Previously whilst in care and in "therapy" I got led me up some pointless, really quite useless garden paths that didn't address my diagnosis at all. It just confused me.

But now I have some DBT under my belt I know now that I am finally learning and seeking my true self. I have found a path that is taking me n the right direction at fucking last. I'm 45 ffs!

Learning about DBT therapy and the neuro science behind it all and taking it all away into self help practice aimed at rewiring the brain, reshaping neuro pathways on a physical level has been quite the game changer.

Learning how we can literally re-wire and re program the synapse and all the synaptic gap activity and how all the chemicals in your brain interact with each other and what they do has been intriguing and eye opening. I've really enjoyed this part of the DBT journey.


Neuro Plasticity

Neuro Science Stuff

Material from the sessions and my own research copied and pasted, some links and some of my own wafflings:


The faulty damaged wiring in the brain due to trauma can change and heal due to neuro plasticity bought about through repeated healthy therapeutic practices.

Neuroplasticity: The brain's ability to reorganize itself by forming new neural connections throughout life.

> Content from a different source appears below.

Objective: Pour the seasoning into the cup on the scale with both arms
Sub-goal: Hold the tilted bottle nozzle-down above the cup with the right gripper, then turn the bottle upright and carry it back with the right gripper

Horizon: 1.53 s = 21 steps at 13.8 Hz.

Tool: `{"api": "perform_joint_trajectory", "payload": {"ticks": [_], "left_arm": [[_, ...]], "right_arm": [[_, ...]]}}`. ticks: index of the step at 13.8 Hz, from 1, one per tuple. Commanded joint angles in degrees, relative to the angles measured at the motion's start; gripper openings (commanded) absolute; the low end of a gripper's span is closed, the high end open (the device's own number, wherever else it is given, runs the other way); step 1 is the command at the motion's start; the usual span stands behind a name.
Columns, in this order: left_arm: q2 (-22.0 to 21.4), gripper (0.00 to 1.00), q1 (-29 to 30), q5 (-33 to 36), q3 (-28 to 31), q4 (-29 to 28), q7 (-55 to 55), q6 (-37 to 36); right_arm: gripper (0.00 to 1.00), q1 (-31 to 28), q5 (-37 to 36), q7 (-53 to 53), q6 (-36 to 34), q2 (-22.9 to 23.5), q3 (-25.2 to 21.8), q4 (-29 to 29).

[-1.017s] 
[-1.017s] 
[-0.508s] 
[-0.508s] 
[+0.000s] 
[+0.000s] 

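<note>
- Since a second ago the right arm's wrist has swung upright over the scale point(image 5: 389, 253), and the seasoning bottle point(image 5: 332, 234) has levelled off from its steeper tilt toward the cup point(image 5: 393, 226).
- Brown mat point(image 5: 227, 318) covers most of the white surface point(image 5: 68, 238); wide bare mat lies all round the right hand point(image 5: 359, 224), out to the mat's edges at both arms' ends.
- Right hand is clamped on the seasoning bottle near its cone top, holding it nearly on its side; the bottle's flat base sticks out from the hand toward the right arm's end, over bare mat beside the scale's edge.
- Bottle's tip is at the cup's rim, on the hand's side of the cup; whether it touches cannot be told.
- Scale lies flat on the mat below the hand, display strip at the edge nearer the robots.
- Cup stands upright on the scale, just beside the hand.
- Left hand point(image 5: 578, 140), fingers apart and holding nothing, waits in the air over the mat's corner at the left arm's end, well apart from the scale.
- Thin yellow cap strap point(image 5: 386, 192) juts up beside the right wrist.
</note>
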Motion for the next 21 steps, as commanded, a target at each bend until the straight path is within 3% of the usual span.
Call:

Neuroplasticity allows the neurons (nerve cells) in the brain to compensate for injury and disease and to adjust their activities in response to new situations or to changes in their environment.

We all do our best to stay positive, but occasionally we can slip into negative thinking patterns that can wreak havoc on our lives. We might worry about our past mistakes or current stresses, and how these could lead to negative outcomes in the future. We might obsess about or over-analyse regular experiences and interactions, reading into them things that aren’t actually there.

We might find that as soon as one bad thing happens, we associate it with all the other bad things that have happened in our lives and begin to feel miserable.

(Thought association is a trickster)

We might feel anxious in the present, having a hard time getting out of our own heads as we worry and obsess about the things that could go wrong.

If you find yourself in this place frequently, you are what psychologists call a ruminator, or, an over-thinker, and this way of thinking can be harmful to your health.